Task to complete:
For the listing that follows, give again exactly the lines from the one with "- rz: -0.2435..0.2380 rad" to the one with "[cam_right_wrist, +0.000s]", including both.

Stored data:
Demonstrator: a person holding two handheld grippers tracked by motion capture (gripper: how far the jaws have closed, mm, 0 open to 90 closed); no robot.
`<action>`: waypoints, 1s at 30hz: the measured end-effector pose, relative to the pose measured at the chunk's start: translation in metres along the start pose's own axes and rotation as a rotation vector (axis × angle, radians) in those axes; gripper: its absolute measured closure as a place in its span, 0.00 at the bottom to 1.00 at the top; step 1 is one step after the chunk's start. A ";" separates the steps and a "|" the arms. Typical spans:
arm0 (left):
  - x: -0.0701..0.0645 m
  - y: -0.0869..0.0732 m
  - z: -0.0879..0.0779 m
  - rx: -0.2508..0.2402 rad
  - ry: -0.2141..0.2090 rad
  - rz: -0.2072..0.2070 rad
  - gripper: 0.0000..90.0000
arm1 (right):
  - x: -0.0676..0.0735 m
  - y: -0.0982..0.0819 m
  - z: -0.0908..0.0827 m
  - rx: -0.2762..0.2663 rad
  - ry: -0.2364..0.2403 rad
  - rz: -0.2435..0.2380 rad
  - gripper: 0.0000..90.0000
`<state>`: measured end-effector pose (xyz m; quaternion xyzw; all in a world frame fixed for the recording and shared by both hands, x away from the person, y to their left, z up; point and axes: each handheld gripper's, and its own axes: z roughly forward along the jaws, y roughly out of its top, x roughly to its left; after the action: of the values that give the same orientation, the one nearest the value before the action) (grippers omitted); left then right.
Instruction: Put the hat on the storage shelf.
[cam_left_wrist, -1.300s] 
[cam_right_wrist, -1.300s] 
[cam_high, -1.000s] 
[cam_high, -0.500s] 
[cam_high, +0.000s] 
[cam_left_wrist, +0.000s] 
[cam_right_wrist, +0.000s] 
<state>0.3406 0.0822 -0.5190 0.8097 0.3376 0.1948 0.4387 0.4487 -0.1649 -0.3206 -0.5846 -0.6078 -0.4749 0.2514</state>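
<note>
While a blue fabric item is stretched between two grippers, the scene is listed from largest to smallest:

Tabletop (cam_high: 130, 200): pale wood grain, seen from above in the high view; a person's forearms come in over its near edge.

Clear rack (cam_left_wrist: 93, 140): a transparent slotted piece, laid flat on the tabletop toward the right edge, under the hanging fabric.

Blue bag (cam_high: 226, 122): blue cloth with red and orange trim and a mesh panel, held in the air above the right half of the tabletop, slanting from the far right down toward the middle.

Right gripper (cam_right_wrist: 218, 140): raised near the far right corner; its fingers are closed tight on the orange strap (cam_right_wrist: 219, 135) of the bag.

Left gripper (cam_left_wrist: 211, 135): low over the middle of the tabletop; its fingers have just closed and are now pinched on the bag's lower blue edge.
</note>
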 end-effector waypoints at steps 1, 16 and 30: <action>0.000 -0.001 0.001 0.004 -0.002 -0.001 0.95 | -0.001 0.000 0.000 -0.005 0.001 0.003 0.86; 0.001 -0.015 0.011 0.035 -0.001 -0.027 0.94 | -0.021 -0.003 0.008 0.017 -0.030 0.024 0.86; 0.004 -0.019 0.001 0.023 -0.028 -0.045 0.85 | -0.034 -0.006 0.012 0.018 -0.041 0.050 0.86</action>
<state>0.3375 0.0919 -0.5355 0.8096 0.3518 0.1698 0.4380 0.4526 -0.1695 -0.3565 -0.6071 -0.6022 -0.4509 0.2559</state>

Problem solution:
  - rz: -0.2435..0.2380 rad
  - gripper: 0.0000..90.0000
`<state>`: measured end-effector pose (xyz m; quaternion xyzw; all in a world frame fixed for the recording and shared by both hands, x away from the person, y to their left, z up; point and axes: each handheld gripper's, and its own axes: z roughly forward along the jaws, y roughly out of its top, x roughly to its left; after the action: of the values that give the same orientation, the one nearest the value before the action) (grippers omitted); left then right.
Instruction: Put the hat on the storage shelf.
[cam_left_wrist, -1.300s] 
[cam_right_wrist, -1.300s] 
[cam_high, -1.000s] 
[cam_high, -0.500s] 
[cam_high, +0.000s] 
[cam_left_wrist, +0.000s] 
[cam_right_wrist, +0.000s] 

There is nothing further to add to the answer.